Voivode of Świętokrzyskie Voivodeship
- Incumbent
- Assumed office December 2023
- President: Andrzej Duda Karol Nawrocki
- Prime Minister: Donald Tusk
- Preceded by: Zbigniew Koniusz

Personal details
- Born: 20 March 1960 (age 66) Staszów, Polish People's Republic
- Citizenship: Poland
- Party: Civic Platform
- Education: Jan Kochanowski University
- Occupation: Politician

= Józef Bryk =

Polish politician

Józef Bryk (born March 20, 1960 in Staszów) is Polish politician, entrepreneur, and local government official who is serving as Voivode of the Świętokrzyskie Voivodeship since 2023.

==Biography==
He graduated in management from the Jan Kochanowski University in Kielce. He also completed postgraduate studies in internal audit management of public finance units at the Kraków University of Economics and in transport and logistics at the Kielce University of Economics. He started his own business in the transport industry and worked at a driver training center in Staszów. From 2010 to 2016, he served as the Świętokrzyskie Voivodeship Road Transport Inspector.

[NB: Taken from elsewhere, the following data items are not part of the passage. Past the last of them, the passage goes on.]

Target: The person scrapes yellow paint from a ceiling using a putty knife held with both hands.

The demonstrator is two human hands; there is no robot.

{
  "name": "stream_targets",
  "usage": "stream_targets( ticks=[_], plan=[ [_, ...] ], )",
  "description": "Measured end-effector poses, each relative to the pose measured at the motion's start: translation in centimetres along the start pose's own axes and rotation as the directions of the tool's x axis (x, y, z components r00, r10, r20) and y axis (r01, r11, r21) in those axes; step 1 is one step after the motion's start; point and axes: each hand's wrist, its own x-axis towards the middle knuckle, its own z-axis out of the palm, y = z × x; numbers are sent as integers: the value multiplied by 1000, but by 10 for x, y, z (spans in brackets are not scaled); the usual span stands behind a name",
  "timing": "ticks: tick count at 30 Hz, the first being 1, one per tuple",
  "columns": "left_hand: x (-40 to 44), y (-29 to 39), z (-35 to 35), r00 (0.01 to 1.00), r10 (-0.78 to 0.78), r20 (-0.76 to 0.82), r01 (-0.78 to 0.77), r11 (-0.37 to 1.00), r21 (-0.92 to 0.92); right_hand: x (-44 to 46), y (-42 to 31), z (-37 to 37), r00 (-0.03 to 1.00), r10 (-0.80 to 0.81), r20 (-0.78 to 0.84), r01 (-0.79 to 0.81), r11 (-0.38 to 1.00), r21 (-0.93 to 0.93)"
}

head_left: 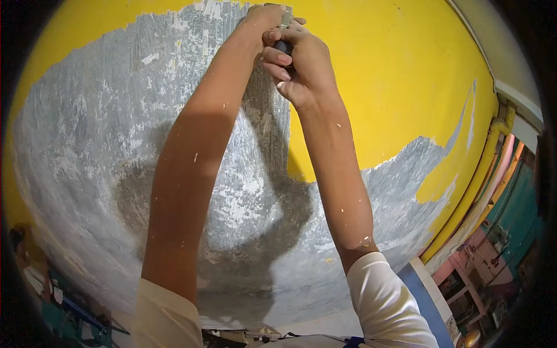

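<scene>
Head view, and both bare arms are stretched high toward a big curved-looking wall (104, 151), its bright yellow paint (394, 104) meeting a broad, scuffed grey patch (75, 127) along a ragged edge. There's the flat metal scraper with a dark rounded handle (283, 47), up at the top, right by the border between grey and yellow! The right hand (311, 62) has its grip curled round that handle, fingers bent over it. The left hand (264, 19) is right up beside the blade, at the upper edge of the view; its fingers are partly hidden, so I can't tell whether its grip is clenched on the metal. Pale flecks dot both forearms, and white short sleeves (383, 293) cover the upper arms. Shadows fall across the grey between them. Over on the right, a yellow pipe (492, 139) runs down beside the wall. Lower right, a pink frame with shelf-like compartments (464, 282); what sits in them is too dark to make out. Near it, at the bottom, a rounded orange-yellow item (471, 339), container or not, I can't say. Lower left, dim clutter crowds the edge.
</scene>
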Motion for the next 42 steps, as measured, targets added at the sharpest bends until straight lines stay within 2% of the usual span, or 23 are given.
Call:
stream_targets(
  ticks=[6,8,10,13,14,15,16,17,18,19,20,21,22,23,25,28,29,31,33,35,37,40,42],
  plan=[
    [-30,-10,11,995,98,-1,-98,995,35,-37,2,-17,999,10,-30,-10,1000,-29],
    [-62,-54,18,959,271,78,-245,937,-248,-90,19,-19,988,-19,-150,-14,976,-218],
    [-129,-113,3,898,364,249,-272,901,-337,-159,36,-40,974,105,-203,-182,891,-415],
    [-255,-186,-26,887,-83,454,4,985,173,-297,103,-115,876,470,-111,-417,621,-664],
    [-305,-219,-36,847,-279,452,117,928,354,-356,136,-146,742,648,-172,-616,558,-556],
    [-345,-258,-47,703,-502,504,342,860,380,-414,169,-176,570,791,-223,-782,438,-443],
    [-416,-357,-59,779,-556,291,364,779,511,-478,196,-204,592,782,-197,-669,340,-661],
    [-473,-414,-68,715,-666,212,447,669,594,-556,220,-223,480,755,-446,-661,-23,-750],
    [-513,-443,-72,623,-765,167,521,564,641,-643,246,-252,281,831,-480,-839,-31,-544],
    [-549,-464,-74,531,-839,120,578,463,672,-723,252,-256,553,707,-442,-678,73,-732],
    [-578,-474,-74,447,-890,86,627,381,680,-778,250,-250,124,704,-700,-981,-17,-192],
    [-603,-478,-71,376,-924,71,645,316,696,-859,258,-265,-47,686,-726,-995,36,98],
    [-621,-478,-67,308,-949,62,658,260,707,-989,289,-316,-74,601,-796,-986,-162,-31],
    [-635,-477,-62,256,-965,60,658,219,721,-991,242,-283,-299,549,-780,-936,-326,130],
    [-650,-478,-53,185,-979,81,636,182,750,-968,192,-256,-436,507,-743,-873,-441,211],
    [-670,-539,-60,189,-962,196,540,269,798,-951,187,-265,-417,539,-732,-875,-455,164],
    [-658,-537,-63,316,-897,308,398,420,816,-949,198,-276,-377,566,-733,-884,-457,101],
    [-602,-502,-50,426,-881,204,490,414,767,-973,259,-326,-257,623,-739,-825,-539,-168],
    [-577,-518,-46,346,-903,254,434,394,810,-964,291,-353,204,708,-676,-768,-313,-559],
    [-551,-517,-31,370,-893,255,394,400,828,-922,317,-369,270,703,-657,-826,-181,-534],
    [-534,-516,-5,587,-764,266,396,558,730,-894,342,-377,273,771,-575,-869,-58,-491],
    [-528,-521,38,556,-778,292,421,566,708,-876,379,-383,289,860,-420,-763,-57,-643],
    [-525,-510,70,531,-773,347,513,620,594,-818,354,-348,39,890,-454,-755,-272,-596]
  ],
)
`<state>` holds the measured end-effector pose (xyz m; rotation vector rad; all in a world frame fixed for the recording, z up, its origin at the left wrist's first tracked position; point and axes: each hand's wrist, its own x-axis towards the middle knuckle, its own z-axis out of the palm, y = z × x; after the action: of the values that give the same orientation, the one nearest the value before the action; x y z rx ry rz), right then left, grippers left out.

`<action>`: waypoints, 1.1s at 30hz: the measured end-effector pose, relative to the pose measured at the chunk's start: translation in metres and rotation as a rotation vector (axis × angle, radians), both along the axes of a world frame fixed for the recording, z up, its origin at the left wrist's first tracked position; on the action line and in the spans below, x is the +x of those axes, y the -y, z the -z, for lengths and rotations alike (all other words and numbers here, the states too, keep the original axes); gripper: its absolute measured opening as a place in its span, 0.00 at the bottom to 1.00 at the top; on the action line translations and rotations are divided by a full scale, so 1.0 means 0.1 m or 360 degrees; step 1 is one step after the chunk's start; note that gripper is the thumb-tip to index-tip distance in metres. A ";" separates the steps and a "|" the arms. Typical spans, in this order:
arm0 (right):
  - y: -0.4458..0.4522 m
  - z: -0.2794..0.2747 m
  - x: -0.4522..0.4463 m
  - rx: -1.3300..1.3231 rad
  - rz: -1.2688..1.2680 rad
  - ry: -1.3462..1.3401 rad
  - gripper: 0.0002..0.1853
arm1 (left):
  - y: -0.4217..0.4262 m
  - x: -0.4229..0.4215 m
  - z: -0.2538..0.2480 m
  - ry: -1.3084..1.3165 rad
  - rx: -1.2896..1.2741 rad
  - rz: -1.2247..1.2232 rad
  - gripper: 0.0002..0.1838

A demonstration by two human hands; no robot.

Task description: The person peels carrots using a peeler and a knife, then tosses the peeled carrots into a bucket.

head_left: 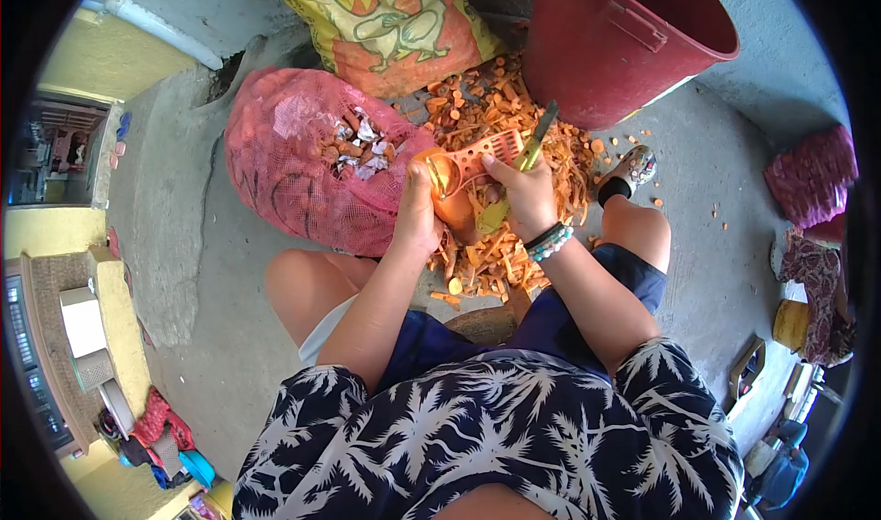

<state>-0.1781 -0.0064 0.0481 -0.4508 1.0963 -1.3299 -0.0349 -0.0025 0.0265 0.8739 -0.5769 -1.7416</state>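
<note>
My left hand (418, 212) is closed around a thick orange carrot (451, 210). In my right hand (532, 197) is an orange plastic peeler (473, 160) with a holed, slotted body, its head against the carrot's upper end. The same hand also grips a knife (529, 156) with a yellow-green handle, its dark blade pointing up and away from me. A yellow-green piece (493, 215) shows below the fingers; I cannot tell whether it belongs to the knife. Beneath both hands, a heap of carrot peels and cut pieces (500, 263) covers the floor.
A pink mesh sack (284, 176) with carrots and crumpled paper stands to the left. Behind the heap are a yellow-orange printed sack (390, 24) and a tall red bin (596, 52). My shoe (633, 171) rests right of the peels. A purple bundle (812, 176) is at far right.
</note>
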 end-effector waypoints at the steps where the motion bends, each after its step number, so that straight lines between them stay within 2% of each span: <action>1: 0.00 0.00 0.01 0.0016 0.0005 -0.0004 0.10 | 0.00 0.00 0.02 0.0000 0.0001 0.0008 0.42; 5: 0.01 -0.04 0.02 -0.0116 -0.0016 -0.0077 0.11 | 0.00 -0.01 0.06 0.0123 -0.0140 -0.0006 0.40; 9: 0.17 0.12 -0.01 -0.0029 0.0110 -0.0076 0.13 | -0.04 -0.07 0.10 0.0283 -0.0160 -0.0133 0.39; 10: 0.25 0.16 -0.04 0.0027 0.0175 -0.0181 0.14 | -0.03 -0.04 0.13 0.0379 -0.0135 -0.0211 0.38; 11: 0.31 0.19 -0.12 0.0273 0.0344 -0.0638 0.14 | -0.03 -0.01 0.15 0.0383 -0.0136 -0.0209 0.38; 12: 0.46 0.60 -0.36 0.0101 0.0470 -0.0894 0.12 | -0.03 0.01 0.09 0.0344 -0.0182 -0.0233 0.38; 13: 0.46 0.47 -0.50 0.0178 0.0583 -0.0689 0.11 | -0.02 0.05 0.06 0.0307 -0.0230 -0.0256 0.37; 15: 0.49 0.39 -0.58 -0.0026 0.0616 -0.0475 0.07 | 0.02 0.14 0.18 0.0271 -0.0161 -0.0283 0.38; 18: 0.29 0.07 -0.21 -0.0039 0.0268 -0.0311 0.10 | 0.04 0.11 0.30 0.0275 -0.0141 -0.0245 0.38; 21: 0.07 0.05 0.07 0.0076 0.0105 -0.0156 0.11 | 0.00 -0.03 0.19 0.0221 -0.0159 -0.0273 0.38; 22: 0.13 0.13 0.04 0.0108 0.0174 -0.0277 0.12 | -0.01 -0.02 0.17 0.0224 -0.0196 -0.0226 0.39; 23: 0.25 0.26 -0.02 0.0069 0.0385 -0.0623 0.14 | -0.05 -0.03 0.15 0.0225 -0.0196 -0.0223 0.39; 25: 0.41 0.46 -0.34 0.0178 0.0474 -0.0894 0.13 | -0.09 -0.01 0.08 0.0361 -0.0273 -0.0228 0.40; 27: 0.49 0.44 -0.56 0.0042 0.0640 -0.0492 0.11 | -0.02 0.08 0.16 0.0401 -0.0223 -0.0270 0.41; 30: 0.51 0.35 -0.84 -0.0250 0.0548 -0.0486 0.09 | 0.07 0.24 0.24 0.0346 -0.0022 -0.0353 0.39; 31: 0.46 0.29 -0.87 -0.0269 0.0536 -0.0416 0.09 | 0.09 0.25 0.27 0.0342 -0.0017 -0.0356 0.39; 33: 0.38 0.37 -0.88 0.0014 0.0499 -0.0082 0.05 | 0.16 0.28 0.29 0.0254 -0.0053 -0.0463 0.38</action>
<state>-0.2660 -0.0442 0.0108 -0.3157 1.2515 -1.5935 -0.0070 -0.0185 -0.0026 1.0257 -0.5510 -1.4054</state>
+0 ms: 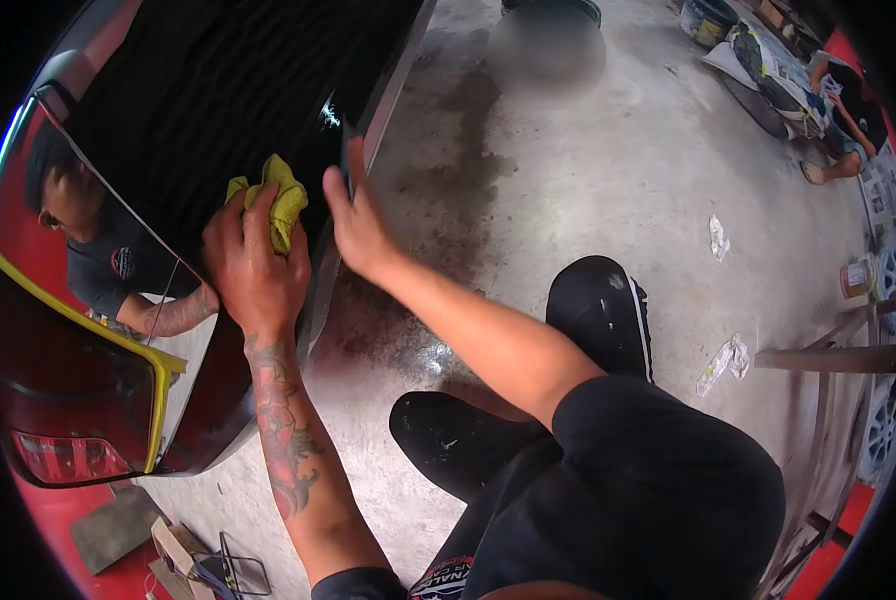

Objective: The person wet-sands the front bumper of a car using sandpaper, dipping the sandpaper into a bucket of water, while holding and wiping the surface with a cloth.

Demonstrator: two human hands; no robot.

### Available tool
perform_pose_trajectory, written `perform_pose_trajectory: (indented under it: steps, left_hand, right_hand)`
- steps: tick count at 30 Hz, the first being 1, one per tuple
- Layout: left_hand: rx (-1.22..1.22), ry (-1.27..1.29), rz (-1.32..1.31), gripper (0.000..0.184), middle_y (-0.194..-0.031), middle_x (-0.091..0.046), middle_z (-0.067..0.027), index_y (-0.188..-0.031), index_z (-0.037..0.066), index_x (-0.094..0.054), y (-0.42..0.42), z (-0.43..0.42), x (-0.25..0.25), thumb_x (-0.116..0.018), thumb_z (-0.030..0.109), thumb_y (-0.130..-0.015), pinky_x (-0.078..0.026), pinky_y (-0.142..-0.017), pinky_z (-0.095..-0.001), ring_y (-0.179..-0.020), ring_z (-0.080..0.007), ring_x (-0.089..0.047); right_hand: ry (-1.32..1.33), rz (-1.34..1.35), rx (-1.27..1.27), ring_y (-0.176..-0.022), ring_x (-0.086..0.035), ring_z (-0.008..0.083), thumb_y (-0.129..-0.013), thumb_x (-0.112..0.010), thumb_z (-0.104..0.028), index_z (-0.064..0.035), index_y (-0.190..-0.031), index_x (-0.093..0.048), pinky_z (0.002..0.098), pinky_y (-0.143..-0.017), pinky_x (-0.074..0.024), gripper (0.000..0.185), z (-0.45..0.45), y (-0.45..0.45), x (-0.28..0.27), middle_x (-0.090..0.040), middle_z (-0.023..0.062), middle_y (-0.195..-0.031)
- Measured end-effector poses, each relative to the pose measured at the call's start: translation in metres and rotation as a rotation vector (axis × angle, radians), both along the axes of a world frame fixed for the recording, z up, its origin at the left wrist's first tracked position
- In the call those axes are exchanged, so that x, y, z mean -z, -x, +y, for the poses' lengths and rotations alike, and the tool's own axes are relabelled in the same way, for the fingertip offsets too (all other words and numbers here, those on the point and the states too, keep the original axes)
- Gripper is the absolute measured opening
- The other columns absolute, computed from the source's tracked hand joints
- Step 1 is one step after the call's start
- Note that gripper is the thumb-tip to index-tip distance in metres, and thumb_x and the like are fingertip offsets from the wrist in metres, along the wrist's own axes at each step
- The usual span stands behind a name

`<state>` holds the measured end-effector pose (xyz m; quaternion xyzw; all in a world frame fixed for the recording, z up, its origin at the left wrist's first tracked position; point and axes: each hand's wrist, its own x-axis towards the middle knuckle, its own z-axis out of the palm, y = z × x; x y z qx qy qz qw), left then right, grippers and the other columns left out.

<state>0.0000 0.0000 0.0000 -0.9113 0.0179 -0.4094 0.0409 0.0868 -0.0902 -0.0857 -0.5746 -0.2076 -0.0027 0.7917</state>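
Yellow cloth [287, 200], crumpled, long axis forward

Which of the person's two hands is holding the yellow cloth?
The left hand, at the end of the tattooed forearm: it clasps the yellow cloth. The right hand, beside it, shows no cloth.

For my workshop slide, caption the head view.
Left hand gripping a yellow cloth at a car's dark surface, right hand nearby.

The cloth [290, 200] lies against the car [198, 90], left of two scraps [733, 358] on the floor [618, 190].
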Motion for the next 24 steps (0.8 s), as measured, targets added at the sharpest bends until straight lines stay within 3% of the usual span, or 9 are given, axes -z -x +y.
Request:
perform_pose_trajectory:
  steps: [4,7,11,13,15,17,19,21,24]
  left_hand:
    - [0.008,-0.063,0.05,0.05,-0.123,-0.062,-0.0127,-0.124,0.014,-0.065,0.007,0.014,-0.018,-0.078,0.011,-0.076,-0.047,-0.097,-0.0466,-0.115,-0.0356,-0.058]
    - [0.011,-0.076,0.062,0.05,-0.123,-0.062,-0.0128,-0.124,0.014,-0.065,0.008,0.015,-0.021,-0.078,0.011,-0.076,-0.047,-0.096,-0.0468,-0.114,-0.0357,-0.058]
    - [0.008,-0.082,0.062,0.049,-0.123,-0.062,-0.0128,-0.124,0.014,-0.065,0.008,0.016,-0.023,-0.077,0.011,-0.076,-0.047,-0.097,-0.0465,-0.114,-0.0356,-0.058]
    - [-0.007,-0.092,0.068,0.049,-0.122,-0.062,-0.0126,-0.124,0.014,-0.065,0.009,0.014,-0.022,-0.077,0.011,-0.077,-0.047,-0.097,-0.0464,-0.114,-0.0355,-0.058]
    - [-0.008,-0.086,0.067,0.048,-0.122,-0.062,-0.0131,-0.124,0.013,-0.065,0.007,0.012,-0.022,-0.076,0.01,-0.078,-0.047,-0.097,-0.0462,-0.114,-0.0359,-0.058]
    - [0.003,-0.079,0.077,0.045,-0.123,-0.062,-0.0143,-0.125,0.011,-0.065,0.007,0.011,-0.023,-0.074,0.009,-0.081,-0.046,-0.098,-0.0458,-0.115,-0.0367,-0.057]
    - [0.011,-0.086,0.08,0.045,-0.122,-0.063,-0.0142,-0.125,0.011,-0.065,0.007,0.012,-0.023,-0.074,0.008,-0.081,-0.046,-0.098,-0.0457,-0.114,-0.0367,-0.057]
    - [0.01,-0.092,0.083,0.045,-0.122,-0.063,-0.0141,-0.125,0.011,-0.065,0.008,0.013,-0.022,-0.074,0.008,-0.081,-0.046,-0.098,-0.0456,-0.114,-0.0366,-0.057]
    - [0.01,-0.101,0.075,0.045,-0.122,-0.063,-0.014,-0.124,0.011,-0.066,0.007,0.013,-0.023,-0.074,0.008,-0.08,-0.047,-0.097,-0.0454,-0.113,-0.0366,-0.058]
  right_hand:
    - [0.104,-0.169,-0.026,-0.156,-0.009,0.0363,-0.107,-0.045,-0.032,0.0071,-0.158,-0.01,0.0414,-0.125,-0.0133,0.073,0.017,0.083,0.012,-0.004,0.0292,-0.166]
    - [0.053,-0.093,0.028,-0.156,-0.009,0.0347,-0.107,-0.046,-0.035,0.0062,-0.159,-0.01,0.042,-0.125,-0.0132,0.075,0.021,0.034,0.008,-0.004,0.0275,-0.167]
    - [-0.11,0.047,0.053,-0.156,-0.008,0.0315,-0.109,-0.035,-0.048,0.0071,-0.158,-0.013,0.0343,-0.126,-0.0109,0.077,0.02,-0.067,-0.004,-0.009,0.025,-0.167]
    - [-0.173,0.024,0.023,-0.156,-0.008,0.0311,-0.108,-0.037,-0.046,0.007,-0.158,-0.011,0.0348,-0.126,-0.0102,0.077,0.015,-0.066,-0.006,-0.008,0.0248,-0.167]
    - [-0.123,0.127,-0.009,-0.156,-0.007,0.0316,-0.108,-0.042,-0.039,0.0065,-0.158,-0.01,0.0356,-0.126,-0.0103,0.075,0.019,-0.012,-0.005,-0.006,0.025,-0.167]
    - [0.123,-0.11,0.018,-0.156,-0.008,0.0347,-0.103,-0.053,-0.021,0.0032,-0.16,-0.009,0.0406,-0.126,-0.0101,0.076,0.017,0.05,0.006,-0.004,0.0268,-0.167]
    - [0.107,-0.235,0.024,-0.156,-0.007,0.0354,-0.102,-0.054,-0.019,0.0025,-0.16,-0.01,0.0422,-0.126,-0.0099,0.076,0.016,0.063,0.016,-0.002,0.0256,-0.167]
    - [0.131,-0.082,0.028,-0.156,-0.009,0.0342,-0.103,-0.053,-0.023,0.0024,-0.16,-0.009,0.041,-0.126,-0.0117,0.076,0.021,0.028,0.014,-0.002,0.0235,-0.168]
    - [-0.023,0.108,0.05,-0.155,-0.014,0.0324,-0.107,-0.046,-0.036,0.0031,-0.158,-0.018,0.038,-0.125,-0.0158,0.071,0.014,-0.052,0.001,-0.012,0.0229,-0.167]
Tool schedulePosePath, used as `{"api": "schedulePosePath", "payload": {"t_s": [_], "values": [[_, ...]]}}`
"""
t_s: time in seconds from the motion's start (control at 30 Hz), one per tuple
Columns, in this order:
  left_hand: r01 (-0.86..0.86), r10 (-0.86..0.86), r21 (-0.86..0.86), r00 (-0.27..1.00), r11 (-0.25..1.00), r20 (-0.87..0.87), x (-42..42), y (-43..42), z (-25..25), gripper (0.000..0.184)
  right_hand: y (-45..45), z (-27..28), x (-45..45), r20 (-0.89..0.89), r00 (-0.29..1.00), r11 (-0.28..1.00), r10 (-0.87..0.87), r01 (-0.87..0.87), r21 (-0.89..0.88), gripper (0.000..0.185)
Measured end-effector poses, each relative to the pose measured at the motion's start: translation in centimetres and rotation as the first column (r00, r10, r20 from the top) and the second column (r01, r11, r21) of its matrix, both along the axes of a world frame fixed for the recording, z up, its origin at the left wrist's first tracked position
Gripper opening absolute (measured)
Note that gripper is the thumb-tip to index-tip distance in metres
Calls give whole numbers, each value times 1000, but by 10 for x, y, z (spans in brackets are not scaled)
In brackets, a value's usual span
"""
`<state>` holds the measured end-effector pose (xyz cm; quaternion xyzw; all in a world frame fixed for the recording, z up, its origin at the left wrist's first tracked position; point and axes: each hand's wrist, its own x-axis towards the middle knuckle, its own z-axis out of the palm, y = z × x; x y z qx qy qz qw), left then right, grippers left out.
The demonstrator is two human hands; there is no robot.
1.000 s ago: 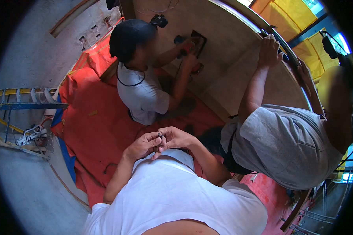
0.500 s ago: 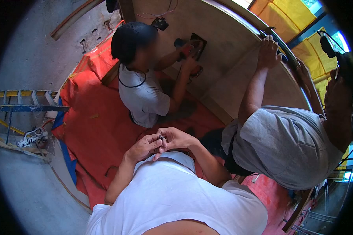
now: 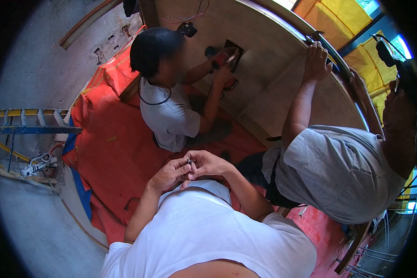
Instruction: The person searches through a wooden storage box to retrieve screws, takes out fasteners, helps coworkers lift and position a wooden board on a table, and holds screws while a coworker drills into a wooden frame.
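Observation:
My left hand [image 3: 167,175] and my right hand [image 3: 207,164] meet in front of my white shirt, fingertips touching. Pinched between them is a small dark piece [image 3: 189,161], too small to name. Both hands are closed, and the fingers partly cover it. Ahead of me a person in a light shirt [image 3: 169,111] crouches with a red and black power drill [image 3: 221,60] against a dark plate [image 3: 235,52] on a pale panel. At right, another person in a grey shirt [image 3: 338,171] rests a hand on the panel's upper edge.
A red sheet [image 3: 111,157] covers the floor, with blue edging at left. A blue and yellow ladder [image 3: 37,127] and a white power strip [image 3: 39,164] are by the left wall. The large pale panel [image 3: 273,83] curves across the far side. Yellow sheeting [image 3: 340,23] hangs behind it.
My fingers shift slightly around the small dark piece. The person with the drill leans a little to the left; the person at right stays nearly still.

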<state>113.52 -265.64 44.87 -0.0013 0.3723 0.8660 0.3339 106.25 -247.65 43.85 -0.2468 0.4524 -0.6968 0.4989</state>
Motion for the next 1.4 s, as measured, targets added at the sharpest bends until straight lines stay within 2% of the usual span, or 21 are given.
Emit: {"api": "schedulePosePath", "payload": {"t_s": [0.67,1.4], "values": [[12,-12,-7,1000,1000,24,1,1,-1,23,2,-6,-1,-43,999,1000,19,-19,-4,34],[34,-34,-5,999,999,12,1,-3,-6,23,-1,-8,-1,-11,999,999,32,-31,28,34]]}}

Activist of the Civic Platform party. From 2006 to 2014, he served two terms on the Staszów City Council. He unsuccessfully ran for the Sejm in 2011, 2019, and 2023 and for the Senate in 2015.

In 2021, he was appointed a councillor of the 6th term of the Świętokrzyskie Voivodeship Sejmik (vacated following the death of Grigor Shaginian). In December 2023, he was appointed Voivode of the Świętokrzyskie Voivodeship.